Но наконец-то мечта Роберта сбылась — и он вновь вышел на сцену. Сначала в небольших театрах. «Капелла» в Лок-Хоспитал, «Грот» на Сент-Джордж-Филдз, таверна «Черный бык» на Паддинг-лейн. И многие другие таверны — не помню названий.

Затем Рейнла— и Марилебон-Гарденз летом: если шел дождь, приходилось промокать насквозь. «Грейт Рум» на Пентон-стрит, на углу Хеймаркет. По мере роста признания, наши лучшие театры — «Ковент-Гарден», «Друри-Лейн», «Линкольнз-Инн-Филдз», «Кингз-Опера-Хаус», «Литл-Тиэтр» на Хеймаркет. И всюду — шумные рукоплескания! По мнению критиков, Роберт блистал в ролях светских фатов, шутов, молодых щеголей…

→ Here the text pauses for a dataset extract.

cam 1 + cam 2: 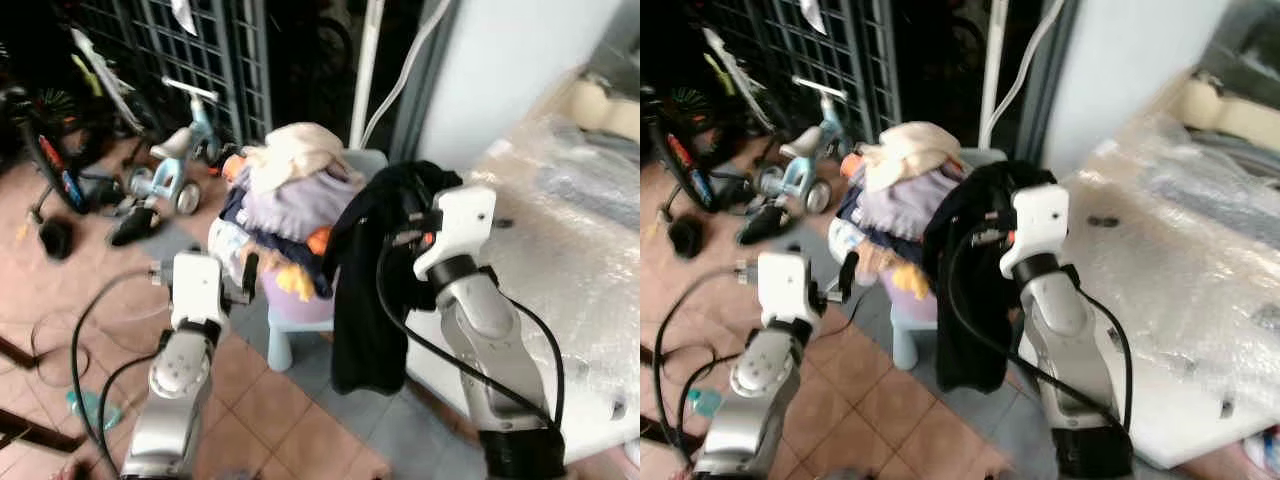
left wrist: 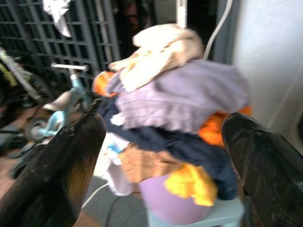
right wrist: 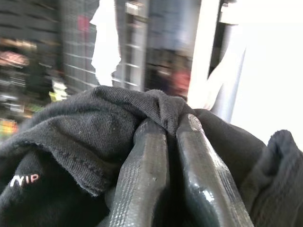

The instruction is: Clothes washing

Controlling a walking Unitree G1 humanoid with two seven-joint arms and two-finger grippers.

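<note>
A pile of clothes (image 1: 290, 200) in cream, lilac, navy, orange and yellow heaps over a lilac basket (image 1: 300, 300) standing on a pale blue stool (image 1: 285, 345). My right gripper (image 3: 168, 142) is shut on a black garment (image 1: 370, 290), which hangs down from it in front of the pile and beside the washer top. My left gripper (image 2: 161, 156) is open, held level just left of the pile and facing it, its fingers (image 2: 57, 170) spread wide with nothing between them.
A white washing machine top (image 1: 560, 260) wrapped in clear plastic lies on the right. A child's tricycle (image 1: 180, 160), bicycles and a dark metal gate (image 1: 190, 50) stand at the back left. Black cables (image 1: 60, 340) trail over the tiled floor.
</note>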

— Ни капли не сомневаюсь, — пробормотал я.

— …в спектаклях «Двуличный Дьявол» и «Лживый слуга»…

— Что и говорить, дело свое он знал, — буркнул я.

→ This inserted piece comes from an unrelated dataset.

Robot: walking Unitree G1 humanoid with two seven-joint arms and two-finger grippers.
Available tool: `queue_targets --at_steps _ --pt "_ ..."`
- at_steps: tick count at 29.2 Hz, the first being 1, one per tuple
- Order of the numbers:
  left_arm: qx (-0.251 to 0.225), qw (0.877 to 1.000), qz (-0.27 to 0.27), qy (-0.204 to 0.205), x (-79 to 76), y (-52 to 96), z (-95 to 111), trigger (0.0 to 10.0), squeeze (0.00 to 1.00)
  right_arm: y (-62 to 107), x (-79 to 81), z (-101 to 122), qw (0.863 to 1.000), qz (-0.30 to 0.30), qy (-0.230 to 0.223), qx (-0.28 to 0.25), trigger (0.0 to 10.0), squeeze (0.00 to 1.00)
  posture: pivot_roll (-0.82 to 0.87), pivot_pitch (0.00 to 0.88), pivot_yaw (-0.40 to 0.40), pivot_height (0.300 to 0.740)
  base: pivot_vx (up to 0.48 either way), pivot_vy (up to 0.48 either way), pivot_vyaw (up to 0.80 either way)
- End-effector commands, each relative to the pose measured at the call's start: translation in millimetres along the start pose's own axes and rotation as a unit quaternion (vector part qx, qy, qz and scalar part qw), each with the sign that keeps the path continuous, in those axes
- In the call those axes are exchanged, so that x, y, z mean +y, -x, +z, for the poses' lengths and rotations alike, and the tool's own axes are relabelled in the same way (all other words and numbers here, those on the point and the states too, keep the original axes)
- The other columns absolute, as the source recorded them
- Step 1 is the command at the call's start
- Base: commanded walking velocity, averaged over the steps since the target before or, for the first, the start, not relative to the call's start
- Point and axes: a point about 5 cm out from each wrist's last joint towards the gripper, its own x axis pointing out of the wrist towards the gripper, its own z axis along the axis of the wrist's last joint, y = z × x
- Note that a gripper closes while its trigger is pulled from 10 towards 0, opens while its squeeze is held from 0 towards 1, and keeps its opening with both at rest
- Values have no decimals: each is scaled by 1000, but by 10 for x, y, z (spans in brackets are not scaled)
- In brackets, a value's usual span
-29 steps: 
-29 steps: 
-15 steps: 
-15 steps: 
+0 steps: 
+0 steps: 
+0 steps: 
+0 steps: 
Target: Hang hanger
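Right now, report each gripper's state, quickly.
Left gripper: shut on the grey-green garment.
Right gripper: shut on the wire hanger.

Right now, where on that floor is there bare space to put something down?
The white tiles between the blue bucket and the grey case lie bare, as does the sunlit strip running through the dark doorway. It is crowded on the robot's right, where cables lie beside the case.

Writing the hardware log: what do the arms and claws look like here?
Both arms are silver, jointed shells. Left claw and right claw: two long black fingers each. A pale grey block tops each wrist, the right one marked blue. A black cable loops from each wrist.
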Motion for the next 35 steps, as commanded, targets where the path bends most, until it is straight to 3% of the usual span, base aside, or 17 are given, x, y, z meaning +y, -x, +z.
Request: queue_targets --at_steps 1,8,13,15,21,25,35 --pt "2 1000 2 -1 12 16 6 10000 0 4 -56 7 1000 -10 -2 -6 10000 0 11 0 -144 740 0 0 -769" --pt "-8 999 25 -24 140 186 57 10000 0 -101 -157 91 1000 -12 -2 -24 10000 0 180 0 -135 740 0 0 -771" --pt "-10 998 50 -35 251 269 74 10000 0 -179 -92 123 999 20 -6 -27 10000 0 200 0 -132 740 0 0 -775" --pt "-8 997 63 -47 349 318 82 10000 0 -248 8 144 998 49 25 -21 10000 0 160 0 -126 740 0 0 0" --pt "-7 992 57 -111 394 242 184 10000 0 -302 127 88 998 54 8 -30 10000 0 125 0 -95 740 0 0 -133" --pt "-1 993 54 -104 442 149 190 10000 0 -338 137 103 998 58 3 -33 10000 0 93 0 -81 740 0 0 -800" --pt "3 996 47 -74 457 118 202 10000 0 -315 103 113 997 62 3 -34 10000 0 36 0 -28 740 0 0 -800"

— …с не меньшим успехом он выступал и в других спектаклях. В пьесах Шекспира, к примеру. Наконец, он становится одним из Актеров Ее Величества: труппа была образована мистером Ларкинсом. Ага, судя по выражению вашего лица, имя этого великого импресарио вам небезызвестно, я угадала? Тогда вы должны были слышать и об Актерах Ее Величества: эта труппа задумала представлять творения Шекспира в их чистейшем, первозданном виде. Быть может, вы присутствовали на какой-либо постановке мистера Ларкинса в театре «Глобус» — так его назвали в Саутуорке? Нет? Увы, его больше не существует: сгорел дотла, однако до недавнего времени там ставились пьесы Шекспира, тщательнейшим образом сохранявшие дух оригинала; по мнению мистера Ларкинса, наши современные театры вытворяют с этими шедеврами невесть что. Поэтому небольшая сценическая площадка строилась внутри таверны; сцену перегораживал занавес: для трагедий — черный, для комедий — пестрый. Костюмы актеров в точности соответствовали изображаемой эпохе; исторической достоверностью обладали и оружейная стрельба, и фейерверки, и музыкальные инструменты — гобои и скрипки, — словом, весь арсенал елизаветинской режиссуры. В труппу также входили и дети — мальчики-подростки. Вам, разумеется, известно, что во времена правления королевы Бесс женщинам не дозволялось появляться на сцене. Отсюда — мальчики. В этом вопросе мистер Ларкинс был непреклонен. Однако в конечном счете юные исполнители себя не оправдали. Способен ли одиннадцатилетний непоседа передать нежное очарование Джульетты, обольстительное своенравие величественной Клеопатры, хрупкую прелесть бедняжки Офелии? И, помимо всего прочего, эти безмозглые сорванцы никак не могли вызубрить толком свои роли.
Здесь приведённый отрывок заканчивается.